Can't tell you how grateful I am for finding out about David Simon's blog. Now there's a true journalist for you. (Been a huge fan ever since reading Homicide back in the early 90's.)
posted by jenh526 at 7:32 PM on November 14, 2012


The press bits in Season 5 still drag like hell though.
posted by Artw at 8:17 PM on November 14, 2012


The Greenwald article mentioned above is a must - for entertainment value if nothing else.

He points out that this started because Jill Kelley got a bunch of emails critical of her, and used her influence with the FBI to have them investigated, even though there was clearly no felony and not even clearly any law being broken. Then the investigating agent sent Ms. Kelley some shirtless photos(!) and was taken off the case.

From these emails, described as, "'More like, 'Who do you think you are? . . .You parade around the base . . . You need to take it down a notch,'" the FBI decided that Ms. Broadwell was a suspect, and proceeded to wander through her emails - without any warrant of course - with the results that you see.

Then they proceeded to wander through Ms. Kelley's email box in turn, and find twenty to thirty thousand "inappropriate" communications between General John Allen - did I mention, without any sort of warrant?

There's this bizarre ineptness where everyone's falling flat on their faces - and yet this Keystone Kops drama is what brings down these hulking military figures - not their inept performances in their actual jobs, or their moral bankruptcy of their militarist decisions - no, it's for something that is perfectly legal between consenting adults, and wouldn't be a problem if it weren't a problem (for example, for those of you mentioning "blackmail" above, if adultery were simply accepted as a normal part of life, how would it be possible to blackmail someone for it?)

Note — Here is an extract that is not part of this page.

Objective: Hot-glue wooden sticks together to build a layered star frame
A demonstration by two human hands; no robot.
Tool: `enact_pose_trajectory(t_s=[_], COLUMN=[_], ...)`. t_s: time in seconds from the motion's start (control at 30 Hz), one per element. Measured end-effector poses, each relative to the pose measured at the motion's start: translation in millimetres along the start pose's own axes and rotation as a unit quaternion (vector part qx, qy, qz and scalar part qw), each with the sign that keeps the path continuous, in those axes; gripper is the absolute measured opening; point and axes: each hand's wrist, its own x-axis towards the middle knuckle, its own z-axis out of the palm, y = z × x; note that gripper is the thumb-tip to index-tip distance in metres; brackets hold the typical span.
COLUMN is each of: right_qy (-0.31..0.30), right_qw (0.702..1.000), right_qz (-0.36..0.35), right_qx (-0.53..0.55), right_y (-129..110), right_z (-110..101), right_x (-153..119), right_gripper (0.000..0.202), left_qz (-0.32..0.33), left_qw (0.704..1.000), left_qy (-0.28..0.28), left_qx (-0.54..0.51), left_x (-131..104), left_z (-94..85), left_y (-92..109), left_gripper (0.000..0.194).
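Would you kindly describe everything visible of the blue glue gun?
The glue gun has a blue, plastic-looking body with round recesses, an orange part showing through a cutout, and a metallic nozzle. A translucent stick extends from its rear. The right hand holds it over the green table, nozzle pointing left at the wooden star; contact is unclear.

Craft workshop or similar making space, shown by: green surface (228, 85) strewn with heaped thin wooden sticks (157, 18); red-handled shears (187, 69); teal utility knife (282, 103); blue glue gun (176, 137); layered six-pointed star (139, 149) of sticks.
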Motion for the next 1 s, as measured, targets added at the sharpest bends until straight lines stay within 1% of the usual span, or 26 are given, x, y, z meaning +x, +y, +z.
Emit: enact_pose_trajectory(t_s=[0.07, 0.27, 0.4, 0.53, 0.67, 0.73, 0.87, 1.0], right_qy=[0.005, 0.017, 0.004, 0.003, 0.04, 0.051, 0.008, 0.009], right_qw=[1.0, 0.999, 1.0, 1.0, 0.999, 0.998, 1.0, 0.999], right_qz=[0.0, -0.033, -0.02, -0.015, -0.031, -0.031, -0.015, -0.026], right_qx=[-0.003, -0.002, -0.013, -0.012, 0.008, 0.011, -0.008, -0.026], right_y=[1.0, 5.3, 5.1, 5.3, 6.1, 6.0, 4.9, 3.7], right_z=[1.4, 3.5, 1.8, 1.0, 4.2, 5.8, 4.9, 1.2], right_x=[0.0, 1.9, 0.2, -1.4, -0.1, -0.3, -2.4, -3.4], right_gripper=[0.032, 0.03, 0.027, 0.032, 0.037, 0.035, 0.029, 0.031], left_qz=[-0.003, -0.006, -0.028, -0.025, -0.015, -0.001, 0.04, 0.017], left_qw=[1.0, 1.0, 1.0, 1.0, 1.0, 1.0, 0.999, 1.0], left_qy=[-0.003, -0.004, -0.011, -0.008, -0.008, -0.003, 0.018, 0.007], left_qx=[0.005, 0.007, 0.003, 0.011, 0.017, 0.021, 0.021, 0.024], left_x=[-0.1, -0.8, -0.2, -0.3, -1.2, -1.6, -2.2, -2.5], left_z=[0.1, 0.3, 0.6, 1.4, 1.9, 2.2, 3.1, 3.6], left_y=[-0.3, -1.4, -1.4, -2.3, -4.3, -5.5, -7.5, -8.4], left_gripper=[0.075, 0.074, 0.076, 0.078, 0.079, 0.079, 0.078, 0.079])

You just have to laugh at them. Really, it couldn't happen to more deserving targets.
posted by lupus_yonderboy at 10:22 PM on November 14, 2012 [2 favorites]


elizardbits: "He has a point about most of the public figures, but I will never ever think it is wrong for reporters to call out public figures who batter people with the self-righteous fist of FAMILY VALUES and then get caught being huge hypocrites. If that greasy shitbag Gingrich wants to rant and rave about birth control whores and the sanctity of marriage, then hell fucking yes I want people to mock him for his 127 divorces."

Can't favorite this enough. Because in that case the affair (or whatever) isn't directly the story--at least, it shouldn't be. The hypocrisy itself is the story. Or at least, should be.
posted by zardoz at 10:38 PM on November 14, 2012


I haven't read through the whole thread here yet , but I just want to mention,

This is nothing more than the odd, notable penis or the odd, notable vagina staggering off the marked path and rubbing against the wrong tree.

Is an interesting sentence.
posted by From Bklyn at 5:51 AM on November 15, 2012


More proof that "Benghazi" is the new "Solyndra". The Republicans have no interest in actually finding out what actually happened -- it's all about getting political advantage.